EXERCISE OBJECTIVE.
Restate the listing below word for word, omitting any images.

PROVIDED DATA.
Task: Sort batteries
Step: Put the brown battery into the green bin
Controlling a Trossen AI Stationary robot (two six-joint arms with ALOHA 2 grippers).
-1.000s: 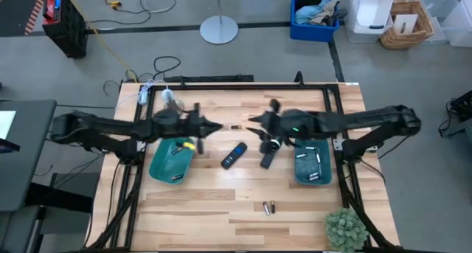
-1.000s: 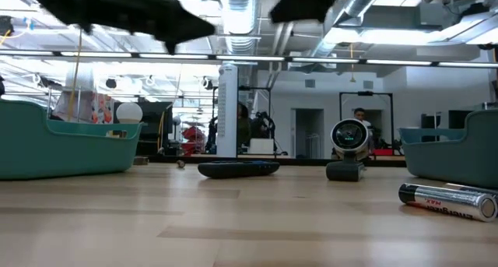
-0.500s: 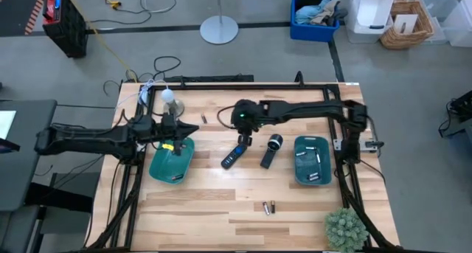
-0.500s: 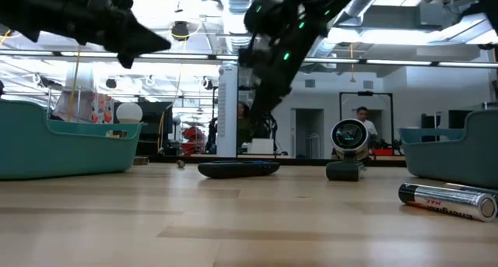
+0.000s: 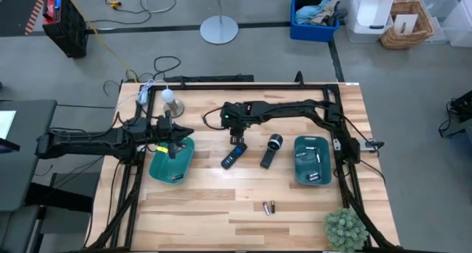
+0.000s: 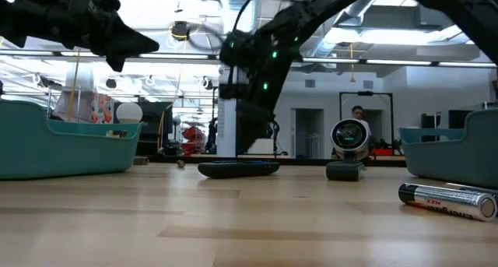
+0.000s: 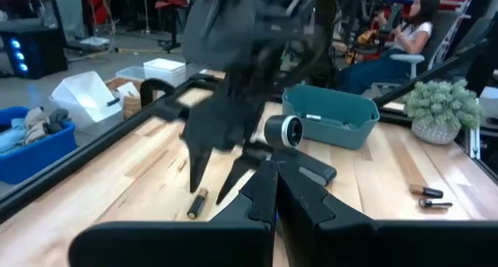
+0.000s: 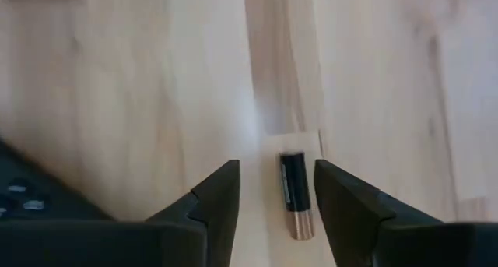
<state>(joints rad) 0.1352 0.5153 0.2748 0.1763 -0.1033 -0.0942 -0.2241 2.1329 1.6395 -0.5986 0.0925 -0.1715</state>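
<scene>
One battery point(image 8: 294, 195) lies on the wood just beyond the black remote point(image 5: 233, 156). My right gripper point(image 8: 276, 170) points steeply down above it, open, a finger on either side and not touching; the left wrist view shows it hovering above that battery point(image 7: 196, 205). My left gripper point(image 5: 187, 132) is shut and empty, level over the far rim of the left teal tray point(image 5: 171, 163). Two more batteries point(image 5: 268, 206) lie near the front edge. Several batteries rest in the right teal tray point(image 5: 312, 161).
A black flashlight point(image 5: 270, 151) lies between the remote and the right tray. A small plant point(image 5: 345, 227) stands at the front right corner and a white bulb point(image 5: 169, 96) at the far left. In the low view a battery point(image 6: 447, 202) lies close by.
My right gripper has swung toward the table's left edge and down, tipping from nearly level to pointing steeply at the table beside the remote. My left gripper has drawn back toward the left edge and now hangs over the left tray.
</scene>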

TASK RESPONSE.
Task: Sort batteries
Step: Put the brown battery into the green bin
Controlling a Trossen AI Stationary robot (two six-joint arms with ALOHA 2 grippers).
-1.000s: 
-1.000s: 
-0.500s: 
-0.500s: 
+0.000s: 
+0.000s: 
+0.000s: 
+0.000s: 
<state>(joints rad) 0.1352 0.5153 0.2748 0.1763 -0.1033 -0.0942 -0.2241 2.1329 1.6395 -0.5986 0.0925 -0.1715</state>
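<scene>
One battery point(image 8: 294, 195) lies on the wood just beyond the black remote point(image 5: 233, 156). My right gripper point(image 8: 276, 170) points steeply down above it, open, a finger on either side and not touching; the left wrist view shows it hovering above that battery point(image 7: 196, 205). My left gripper point(image 5: 187, 132) is shut and empty, level over the far rim of the left teal tray point(image 5: 171, 163). Two more batteries point(image 5: 268, 206) lie near the front edge. Several batteries rest in the right teal tray point(image 5: 312, 161).
A black flashlight point(image 5: 270, 151) lies between the remote and the right tray. A small plant point(image 5: 345, 227) stands at the front right corner and a white bulb point(image 5: 169, 96) at the far left. In the low view a battery point(image 6: 447, 202) lies close by.
My right gripper has swung toward the table's left edge and down, tipping from nearly level to pointing steeply at the table beside the remote. My left gripper has drawn back toward the left edge and now hangs over the left tray.
</scene>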

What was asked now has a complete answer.